» **What needs to be done**
Your answer should be the exact lines of the data below from the one containing "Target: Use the" through the one containing "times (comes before"; please include nothing else.

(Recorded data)
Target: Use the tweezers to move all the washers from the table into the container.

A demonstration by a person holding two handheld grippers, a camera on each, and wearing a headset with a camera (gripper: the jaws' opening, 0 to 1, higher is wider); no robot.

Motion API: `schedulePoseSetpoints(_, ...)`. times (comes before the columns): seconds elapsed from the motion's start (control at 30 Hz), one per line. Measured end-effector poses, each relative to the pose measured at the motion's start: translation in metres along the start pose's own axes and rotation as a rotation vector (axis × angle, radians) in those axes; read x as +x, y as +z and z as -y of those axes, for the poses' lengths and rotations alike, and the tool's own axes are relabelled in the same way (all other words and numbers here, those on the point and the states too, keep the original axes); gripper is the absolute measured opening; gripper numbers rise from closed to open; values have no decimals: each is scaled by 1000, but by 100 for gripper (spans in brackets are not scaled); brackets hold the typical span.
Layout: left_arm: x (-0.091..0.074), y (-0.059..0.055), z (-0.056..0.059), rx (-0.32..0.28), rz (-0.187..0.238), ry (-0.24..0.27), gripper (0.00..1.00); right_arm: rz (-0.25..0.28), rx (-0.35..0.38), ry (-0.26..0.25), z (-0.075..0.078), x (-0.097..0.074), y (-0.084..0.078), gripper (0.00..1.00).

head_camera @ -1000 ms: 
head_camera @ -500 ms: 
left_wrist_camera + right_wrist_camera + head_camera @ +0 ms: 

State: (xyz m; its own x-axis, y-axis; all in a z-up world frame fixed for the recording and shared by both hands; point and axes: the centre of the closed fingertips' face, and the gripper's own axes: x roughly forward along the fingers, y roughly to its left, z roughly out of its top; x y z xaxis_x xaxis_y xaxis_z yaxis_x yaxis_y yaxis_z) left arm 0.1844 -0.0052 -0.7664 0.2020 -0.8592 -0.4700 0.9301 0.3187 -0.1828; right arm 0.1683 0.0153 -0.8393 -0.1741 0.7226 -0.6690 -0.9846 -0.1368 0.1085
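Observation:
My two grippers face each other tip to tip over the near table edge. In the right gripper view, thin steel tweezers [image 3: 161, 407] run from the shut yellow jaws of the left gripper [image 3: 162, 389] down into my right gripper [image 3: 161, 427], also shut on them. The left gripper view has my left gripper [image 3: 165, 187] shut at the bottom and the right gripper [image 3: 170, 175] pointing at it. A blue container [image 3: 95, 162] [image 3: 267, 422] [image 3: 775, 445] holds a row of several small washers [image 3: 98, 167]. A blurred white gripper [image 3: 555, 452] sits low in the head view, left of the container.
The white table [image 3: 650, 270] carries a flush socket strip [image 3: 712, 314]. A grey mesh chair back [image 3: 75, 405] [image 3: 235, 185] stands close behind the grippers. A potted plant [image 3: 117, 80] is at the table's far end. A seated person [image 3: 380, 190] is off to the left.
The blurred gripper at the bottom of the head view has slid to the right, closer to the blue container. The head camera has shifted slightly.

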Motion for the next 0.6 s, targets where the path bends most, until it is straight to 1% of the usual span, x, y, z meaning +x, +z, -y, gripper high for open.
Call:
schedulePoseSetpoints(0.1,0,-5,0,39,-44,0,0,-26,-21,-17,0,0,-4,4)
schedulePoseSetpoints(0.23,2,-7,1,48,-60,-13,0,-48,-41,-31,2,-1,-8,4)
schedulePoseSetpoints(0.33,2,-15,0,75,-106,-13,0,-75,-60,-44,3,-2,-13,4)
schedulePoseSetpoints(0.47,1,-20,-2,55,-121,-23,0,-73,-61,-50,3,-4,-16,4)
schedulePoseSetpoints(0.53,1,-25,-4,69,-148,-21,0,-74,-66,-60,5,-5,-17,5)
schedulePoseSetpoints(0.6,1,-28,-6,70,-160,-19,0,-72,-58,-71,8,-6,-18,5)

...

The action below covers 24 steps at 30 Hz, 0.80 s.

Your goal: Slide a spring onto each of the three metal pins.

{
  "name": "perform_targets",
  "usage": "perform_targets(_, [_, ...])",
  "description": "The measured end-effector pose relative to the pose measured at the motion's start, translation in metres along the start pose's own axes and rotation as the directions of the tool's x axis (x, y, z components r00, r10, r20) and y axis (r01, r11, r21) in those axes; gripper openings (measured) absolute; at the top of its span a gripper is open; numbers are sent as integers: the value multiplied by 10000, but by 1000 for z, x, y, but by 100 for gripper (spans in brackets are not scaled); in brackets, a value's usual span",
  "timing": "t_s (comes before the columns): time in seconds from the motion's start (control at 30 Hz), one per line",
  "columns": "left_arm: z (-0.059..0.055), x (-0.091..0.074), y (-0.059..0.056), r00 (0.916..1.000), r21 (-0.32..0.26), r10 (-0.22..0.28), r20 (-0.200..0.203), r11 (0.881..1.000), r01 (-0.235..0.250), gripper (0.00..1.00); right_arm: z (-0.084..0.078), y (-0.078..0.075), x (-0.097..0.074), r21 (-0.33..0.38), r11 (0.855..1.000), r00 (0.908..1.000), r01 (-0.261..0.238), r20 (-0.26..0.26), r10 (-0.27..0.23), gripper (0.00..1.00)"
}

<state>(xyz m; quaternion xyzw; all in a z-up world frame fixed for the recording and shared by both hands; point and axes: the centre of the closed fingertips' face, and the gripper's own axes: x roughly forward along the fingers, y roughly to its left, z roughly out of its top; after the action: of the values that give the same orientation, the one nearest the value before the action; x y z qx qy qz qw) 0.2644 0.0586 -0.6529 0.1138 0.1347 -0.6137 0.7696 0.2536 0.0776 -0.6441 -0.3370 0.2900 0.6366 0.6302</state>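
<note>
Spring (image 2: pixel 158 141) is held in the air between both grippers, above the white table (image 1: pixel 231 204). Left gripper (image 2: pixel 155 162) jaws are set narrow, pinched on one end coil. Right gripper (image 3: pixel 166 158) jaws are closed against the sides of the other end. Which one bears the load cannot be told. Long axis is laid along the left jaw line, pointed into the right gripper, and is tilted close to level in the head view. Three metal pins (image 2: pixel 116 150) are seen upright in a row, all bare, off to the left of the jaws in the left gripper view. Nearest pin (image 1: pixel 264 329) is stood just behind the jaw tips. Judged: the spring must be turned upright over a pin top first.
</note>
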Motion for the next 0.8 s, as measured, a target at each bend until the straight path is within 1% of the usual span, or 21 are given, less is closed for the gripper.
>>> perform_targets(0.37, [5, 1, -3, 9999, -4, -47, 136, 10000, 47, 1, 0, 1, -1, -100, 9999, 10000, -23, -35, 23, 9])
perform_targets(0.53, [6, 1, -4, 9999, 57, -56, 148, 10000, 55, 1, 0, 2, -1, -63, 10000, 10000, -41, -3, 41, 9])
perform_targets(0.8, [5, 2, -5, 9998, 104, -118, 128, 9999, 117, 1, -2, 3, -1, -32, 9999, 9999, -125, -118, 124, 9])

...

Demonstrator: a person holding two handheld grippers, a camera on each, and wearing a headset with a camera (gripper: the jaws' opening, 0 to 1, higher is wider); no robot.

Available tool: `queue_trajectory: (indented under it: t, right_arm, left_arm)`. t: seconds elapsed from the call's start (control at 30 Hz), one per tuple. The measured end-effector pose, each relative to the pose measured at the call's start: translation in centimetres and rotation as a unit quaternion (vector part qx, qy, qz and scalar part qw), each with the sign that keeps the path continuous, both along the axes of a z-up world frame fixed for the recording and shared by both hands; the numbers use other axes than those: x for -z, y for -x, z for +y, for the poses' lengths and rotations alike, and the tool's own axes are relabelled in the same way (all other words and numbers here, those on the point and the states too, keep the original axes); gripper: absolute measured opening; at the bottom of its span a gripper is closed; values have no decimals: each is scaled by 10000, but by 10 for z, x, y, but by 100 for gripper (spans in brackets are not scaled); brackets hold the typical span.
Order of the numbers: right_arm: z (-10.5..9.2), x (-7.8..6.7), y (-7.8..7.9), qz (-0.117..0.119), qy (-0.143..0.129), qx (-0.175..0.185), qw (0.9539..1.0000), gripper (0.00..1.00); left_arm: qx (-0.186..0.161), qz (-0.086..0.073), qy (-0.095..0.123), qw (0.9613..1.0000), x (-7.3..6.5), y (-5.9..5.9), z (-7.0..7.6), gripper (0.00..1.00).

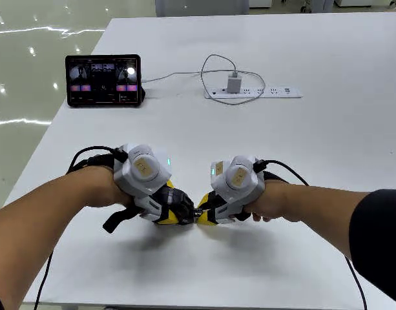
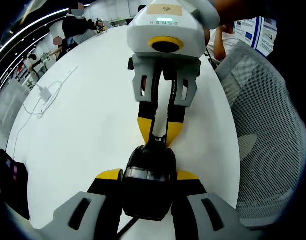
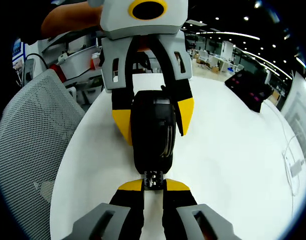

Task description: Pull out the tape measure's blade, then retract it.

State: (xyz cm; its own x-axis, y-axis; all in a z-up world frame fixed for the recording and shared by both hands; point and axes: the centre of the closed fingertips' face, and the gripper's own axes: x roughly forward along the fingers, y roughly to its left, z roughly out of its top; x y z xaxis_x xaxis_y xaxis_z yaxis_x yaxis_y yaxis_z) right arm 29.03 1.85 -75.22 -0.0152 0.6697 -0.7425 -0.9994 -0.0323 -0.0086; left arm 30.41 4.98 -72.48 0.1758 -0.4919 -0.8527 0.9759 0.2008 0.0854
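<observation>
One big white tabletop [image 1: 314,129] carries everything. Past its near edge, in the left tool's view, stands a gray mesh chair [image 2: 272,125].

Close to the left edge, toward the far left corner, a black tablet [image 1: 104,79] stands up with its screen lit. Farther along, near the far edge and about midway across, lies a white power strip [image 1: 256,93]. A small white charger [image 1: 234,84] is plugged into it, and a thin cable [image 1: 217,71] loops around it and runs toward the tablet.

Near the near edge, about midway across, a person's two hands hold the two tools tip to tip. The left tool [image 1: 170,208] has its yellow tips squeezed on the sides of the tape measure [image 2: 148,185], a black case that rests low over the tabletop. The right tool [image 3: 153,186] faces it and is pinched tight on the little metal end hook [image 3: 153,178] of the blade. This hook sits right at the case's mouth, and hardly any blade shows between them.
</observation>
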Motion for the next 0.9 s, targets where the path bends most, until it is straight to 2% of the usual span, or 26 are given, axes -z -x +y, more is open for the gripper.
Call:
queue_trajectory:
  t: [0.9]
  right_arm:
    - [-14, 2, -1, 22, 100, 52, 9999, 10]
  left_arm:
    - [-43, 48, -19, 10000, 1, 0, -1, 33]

» **Task result**
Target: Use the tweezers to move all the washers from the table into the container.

A demonstration by a person holding two handheld grippers, a camera on each, and wearing a headset with a camera (gripper: the jaws' opening, 0 to 1, higher is wider); no robot.

Motion API: `schedulePoseSetpoints(_, ...)`. times (comes before the columns): seconds elapsed from the motion's start (control at 30 Hz), one per line. Measured end-effector poses, each relative to the pose measured at the motion's start: translation in metres along the start pose's own axes and rotation as a rotation vector (axis × angle, radians) in those axes; read x as +x, y as +z and z as -y of those axes, for the poses' lengths and rotations alike, and the tool's own axes are relabelled in the same way (all other words and numbers here, those on the point and the states too, keep the original axes); gripper is the absolute measured opening; gripper numbers rise from closed to open; values have no decimals: each is scaled by 1000, but by 100 for gripper (spans in brackets are not scaled); brackets hold the typical span.

The output is complete as shown.